# [Given material]
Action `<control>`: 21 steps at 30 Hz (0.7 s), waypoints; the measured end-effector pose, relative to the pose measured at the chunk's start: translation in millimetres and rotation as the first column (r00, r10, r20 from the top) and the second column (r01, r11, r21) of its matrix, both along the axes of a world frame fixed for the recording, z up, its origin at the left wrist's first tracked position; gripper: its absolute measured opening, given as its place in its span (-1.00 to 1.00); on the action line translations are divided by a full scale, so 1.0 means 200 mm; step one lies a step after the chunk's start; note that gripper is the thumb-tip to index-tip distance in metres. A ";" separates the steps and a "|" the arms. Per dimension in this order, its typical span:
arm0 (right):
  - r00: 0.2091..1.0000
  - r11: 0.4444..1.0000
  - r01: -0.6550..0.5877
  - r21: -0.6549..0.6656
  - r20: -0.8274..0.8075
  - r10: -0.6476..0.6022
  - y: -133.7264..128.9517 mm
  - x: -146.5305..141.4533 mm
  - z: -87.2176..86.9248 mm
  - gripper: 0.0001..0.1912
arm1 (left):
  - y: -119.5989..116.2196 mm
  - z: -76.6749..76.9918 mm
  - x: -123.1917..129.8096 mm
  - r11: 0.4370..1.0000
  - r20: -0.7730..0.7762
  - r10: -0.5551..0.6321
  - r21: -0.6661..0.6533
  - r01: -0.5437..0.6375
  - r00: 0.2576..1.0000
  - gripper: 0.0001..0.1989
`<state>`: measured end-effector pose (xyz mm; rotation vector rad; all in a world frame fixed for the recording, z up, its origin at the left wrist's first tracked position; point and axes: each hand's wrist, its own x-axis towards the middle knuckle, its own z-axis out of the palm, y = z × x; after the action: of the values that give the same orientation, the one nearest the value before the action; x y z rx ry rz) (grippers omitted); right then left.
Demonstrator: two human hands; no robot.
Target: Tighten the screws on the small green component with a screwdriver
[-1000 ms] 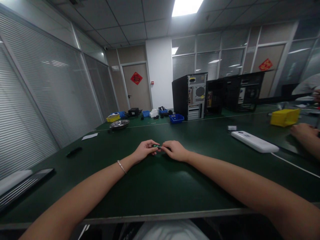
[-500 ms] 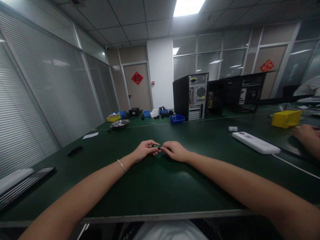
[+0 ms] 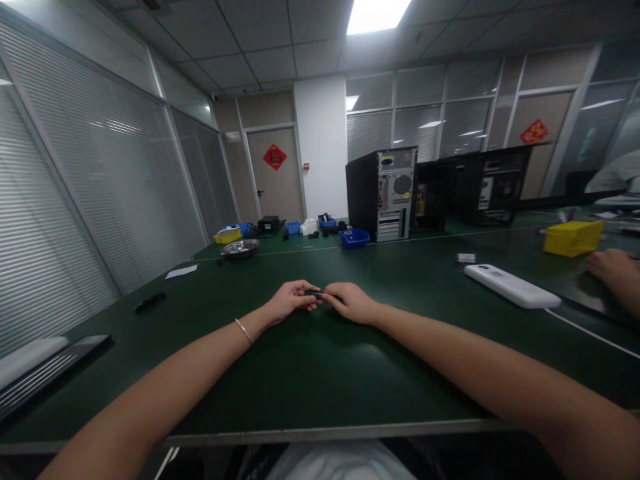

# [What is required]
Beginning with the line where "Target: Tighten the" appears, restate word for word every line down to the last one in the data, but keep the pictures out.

# [Written solution]
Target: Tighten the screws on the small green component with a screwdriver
[-1000 ms] 
[-500 ms] 
[+0 ms] 

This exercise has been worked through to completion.